13.10.04

«Não era bem isto que eu queria...»

Há quase um mês, sem qualquer conhecimento directo do caso, arrisquei uma conjectura sobre as causas reais da universalmente famosa Crise das Listas.

«Eu bem disse» é uma coisa que nunca se deve dizer, mas eu vou dizê-la. Lendo os jornais de hoje (Público e DN, por exemplo) começamos a perceber o que de facto se passou. Eis um resumo retirado do DN:

1. O caderno de encargos do concurso falava de 70 mil candidatos, mas acabaram por ser 110 mil.

2. O Ministério apresentou 14 versões diferentes dos formulários de candidatura via electrónica.

3. A 26 de Março, o Ministério concluiu que não tinha capacidade para introduzir os dados no computador.

4. As regras interpretativas do diploma dos concursos foram sucessivamente alteradas.

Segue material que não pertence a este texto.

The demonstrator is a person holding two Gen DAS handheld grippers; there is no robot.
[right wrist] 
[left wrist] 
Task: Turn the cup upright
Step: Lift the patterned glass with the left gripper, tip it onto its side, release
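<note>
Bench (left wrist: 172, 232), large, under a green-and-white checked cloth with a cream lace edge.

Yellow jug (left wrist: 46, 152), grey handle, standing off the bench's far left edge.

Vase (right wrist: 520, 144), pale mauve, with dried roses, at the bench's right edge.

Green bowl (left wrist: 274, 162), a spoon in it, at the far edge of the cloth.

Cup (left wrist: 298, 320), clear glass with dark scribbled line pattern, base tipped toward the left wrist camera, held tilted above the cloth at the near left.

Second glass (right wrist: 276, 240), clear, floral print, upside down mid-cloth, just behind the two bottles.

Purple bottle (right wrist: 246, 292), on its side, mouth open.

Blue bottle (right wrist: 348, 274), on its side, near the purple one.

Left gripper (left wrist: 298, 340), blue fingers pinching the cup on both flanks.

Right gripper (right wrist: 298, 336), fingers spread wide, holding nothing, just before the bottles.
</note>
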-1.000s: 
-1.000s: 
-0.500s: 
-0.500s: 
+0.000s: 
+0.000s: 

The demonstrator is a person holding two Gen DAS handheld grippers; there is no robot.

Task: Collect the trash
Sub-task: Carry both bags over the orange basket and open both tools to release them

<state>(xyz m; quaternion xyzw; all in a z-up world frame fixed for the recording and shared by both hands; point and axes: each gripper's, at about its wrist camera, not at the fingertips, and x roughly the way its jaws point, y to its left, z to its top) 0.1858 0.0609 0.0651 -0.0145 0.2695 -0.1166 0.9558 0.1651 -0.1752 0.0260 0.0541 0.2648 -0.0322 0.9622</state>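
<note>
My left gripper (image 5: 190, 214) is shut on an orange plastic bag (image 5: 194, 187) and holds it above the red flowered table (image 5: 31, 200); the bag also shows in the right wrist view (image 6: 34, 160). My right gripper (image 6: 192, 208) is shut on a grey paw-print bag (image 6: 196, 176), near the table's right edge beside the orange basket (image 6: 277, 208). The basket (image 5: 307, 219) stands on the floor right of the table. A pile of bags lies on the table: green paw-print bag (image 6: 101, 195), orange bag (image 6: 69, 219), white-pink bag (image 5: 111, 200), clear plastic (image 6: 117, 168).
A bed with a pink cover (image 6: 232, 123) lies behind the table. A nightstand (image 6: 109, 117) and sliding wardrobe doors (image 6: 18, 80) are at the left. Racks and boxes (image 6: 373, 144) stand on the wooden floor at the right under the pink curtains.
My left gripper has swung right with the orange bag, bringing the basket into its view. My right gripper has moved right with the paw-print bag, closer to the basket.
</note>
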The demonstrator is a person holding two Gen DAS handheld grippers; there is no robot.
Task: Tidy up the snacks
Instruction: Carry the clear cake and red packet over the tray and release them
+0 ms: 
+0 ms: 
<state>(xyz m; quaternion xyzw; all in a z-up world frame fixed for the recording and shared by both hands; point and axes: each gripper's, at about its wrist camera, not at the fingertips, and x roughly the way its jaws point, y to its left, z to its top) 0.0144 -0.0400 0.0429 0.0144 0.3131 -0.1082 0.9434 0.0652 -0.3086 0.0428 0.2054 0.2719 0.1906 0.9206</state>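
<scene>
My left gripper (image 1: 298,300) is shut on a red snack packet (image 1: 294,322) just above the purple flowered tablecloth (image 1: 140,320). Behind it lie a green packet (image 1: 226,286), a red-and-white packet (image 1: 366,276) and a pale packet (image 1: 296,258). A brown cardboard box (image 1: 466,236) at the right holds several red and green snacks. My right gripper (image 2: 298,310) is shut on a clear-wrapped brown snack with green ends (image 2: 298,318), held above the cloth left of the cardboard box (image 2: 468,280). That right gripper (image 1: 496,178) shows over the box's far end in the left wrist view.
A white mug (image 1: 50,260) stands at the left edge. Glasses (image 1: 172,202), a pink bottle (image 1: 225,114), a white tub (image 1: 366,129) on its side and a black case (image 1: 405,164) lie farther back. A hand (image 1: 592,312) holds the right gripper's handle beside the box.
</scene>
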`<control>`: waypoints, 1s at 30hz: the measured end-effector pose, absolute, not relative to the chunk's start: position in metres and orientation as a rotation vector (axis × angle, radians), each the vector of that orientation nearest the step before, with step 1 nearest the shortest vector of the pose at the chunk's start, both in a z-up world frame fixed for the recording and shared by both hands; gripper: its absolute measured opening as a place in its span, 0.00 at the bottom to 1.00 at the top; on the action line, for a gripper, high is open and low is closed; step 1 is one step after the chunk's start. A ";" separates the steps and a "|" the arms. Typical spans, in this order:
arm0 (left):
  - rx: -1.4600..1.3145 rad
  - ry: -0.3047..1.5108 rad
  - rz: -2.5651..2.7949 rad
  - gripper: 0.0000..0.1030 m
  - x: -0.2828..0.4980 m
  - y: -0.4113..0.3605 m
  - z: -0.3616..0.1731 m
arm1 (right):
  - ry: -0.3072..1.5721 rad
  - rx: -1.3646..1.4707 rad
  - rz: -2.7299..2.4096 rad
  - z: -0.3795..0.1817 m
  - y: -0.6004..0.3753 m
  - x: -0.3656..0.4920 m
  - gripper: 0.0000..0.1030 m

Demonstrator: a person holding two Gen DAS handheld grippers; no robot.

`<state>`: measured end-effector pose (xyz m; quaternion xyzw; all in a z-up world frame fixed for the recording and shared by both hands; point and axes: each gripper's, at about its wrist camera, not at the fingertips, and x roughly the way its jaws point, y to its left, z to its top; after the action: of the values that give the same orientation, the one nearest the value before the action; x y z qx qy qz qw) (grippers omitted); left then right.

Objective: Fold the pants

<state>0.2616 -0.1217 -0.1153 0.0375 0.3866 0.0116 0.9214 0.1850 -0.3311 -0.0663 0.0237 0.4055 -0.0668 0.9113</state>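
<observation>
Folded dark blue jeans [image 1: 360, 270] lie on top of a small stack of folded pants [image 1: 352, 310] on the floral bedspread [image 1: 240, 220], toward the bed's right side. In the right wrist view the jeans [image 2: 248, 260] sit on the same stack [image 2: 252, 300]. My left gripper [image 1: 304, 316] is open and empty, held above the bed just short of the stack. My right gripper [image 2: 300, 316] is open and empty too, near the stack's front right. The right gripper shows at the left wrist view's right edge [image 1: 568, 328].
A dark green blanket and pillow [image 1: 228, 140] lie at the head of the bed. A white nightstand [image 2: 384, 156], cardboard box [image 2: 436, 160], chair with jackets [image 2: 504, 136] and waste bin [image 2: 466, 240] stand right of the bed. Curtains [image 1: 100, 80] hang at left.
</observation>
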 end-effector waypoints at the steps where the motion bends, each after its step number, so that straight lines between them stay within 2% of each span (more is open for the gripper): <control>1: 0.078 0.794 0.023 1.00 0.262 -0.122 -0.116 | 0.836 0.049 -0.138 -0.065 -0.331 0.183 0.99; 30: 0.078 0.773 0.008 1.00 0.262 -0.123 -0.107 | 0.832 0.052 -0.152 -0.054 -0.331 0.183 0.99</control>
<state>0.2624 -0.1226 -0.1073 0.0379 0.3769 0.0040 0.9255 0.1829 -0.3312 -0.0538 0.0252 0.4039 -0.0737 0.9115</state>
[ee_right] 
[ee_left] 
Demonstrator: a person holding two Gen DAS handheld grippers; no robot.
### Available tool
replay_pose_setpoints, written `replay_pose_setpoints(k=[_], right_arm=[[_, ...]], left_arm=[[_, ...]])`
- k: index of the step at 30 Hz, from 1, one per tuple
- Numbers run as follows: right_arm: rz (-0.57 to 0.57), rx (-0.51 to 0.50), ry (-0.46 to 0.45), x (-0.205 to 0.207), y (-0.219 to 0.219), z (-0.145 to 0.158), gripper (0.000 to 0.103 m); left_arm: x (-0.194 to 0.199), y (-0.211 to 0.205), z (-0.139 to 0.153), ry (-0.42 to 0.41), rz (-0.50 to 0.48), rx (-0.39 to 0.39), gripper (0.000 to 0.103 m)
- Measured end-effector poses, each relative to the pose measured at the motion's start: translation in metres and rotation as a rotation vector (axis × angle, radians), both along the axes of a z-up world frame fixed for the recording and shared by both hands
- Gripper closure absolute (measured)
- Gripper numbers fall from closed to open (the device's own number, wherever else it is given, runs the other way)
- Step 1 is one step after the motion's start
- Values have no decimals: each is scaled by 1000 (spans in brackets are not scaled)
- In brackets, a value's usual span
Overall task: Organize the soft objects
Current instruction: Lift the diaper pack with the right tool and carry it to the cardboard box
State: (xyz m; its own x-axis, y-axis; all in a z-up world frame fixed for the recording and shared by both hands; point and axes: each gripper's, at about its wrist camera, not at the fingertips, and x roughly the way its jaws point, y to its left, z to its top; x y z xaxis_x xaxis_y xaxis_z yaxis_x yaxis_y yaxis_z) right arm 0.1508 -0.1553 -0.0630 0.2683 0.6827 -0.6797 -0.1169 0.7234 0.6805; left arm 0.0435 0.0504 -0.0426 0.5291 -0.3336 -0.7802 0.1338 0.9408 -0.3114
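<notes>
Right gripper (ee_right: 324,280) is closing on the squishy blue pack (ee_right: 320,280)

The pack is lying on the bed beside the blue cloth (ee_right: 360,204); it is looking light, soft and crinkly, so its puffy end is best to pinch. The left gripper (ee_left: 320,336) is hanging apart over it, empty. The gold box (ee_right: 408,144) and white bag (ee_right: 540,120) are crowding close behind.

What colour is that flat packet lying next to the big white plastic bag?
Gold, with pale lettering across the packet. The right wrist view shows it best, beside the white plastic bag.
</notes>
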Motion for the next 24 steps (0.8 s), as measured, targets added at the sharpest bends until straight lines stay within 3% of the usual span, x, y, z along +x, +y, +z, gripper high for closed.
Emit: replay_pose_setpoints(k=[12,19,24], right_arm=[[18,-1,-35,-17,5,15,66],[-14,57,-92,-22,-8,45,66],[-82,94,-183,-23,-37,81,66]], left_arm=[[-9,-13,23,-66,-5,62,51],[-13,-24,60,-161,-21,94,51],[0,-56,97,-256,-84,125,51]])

O primeiro documento, entregue a 12 de Abril, foi logo modificado a 19 e 29 do mesmo mês.

5. Após a publicação das primeiras listas provisórias, ocorreram 14 reuniões, algumas de 14 e 16 horas, nas quais os técnicos do ministério emitiram frequentemente opiniões contraditórias sobre a interpretação correcta da lei.

6. Ainda em 13 e 17 de Setembro, o Ministério voltou a alterar as especificações.

Admito que a empresa pinte o quadro com cores demasiado sombrias. Mesmo assim, o retrato geral parece-me claro.

Se fossemos um país normal, se em vez de buscarmos culpados para expor à execreção pública procurássemos soluções práticas para os problemas, esta situação seria escalpelizada seriamente como um case-study que revela em todo o seu esplendor o que está errado na nossa administração pública (e também em muitas empresas privadas, acrescento eu).

Um dos mais frequentes sintomas da incompetência é a imposição de objectivos impossíveis de cumprir, desde logo no que respeita aos prazos propostos. Neste caso, tudo começa por uma lei tão mal concebida que é impossível pôr duas cabeças de acordo sobre o que ela quer dizer, e continua pela ausência de alguém que realmente assuma a responsabilidade pela condução do processo.

As causas são muitas e complexas. Podemos identificá-las e analisá-las pacientemente e alterar métodos de organização e de trabalho, ou podemos prosseguir a arruaça, certos de que, na primeira oportunidade, as mesmas causas voltarão a produzir os mesmos efeitos.

É nestas pequenas coisas que se comprova que o espírito da revolução científica ainda não passou por aqui.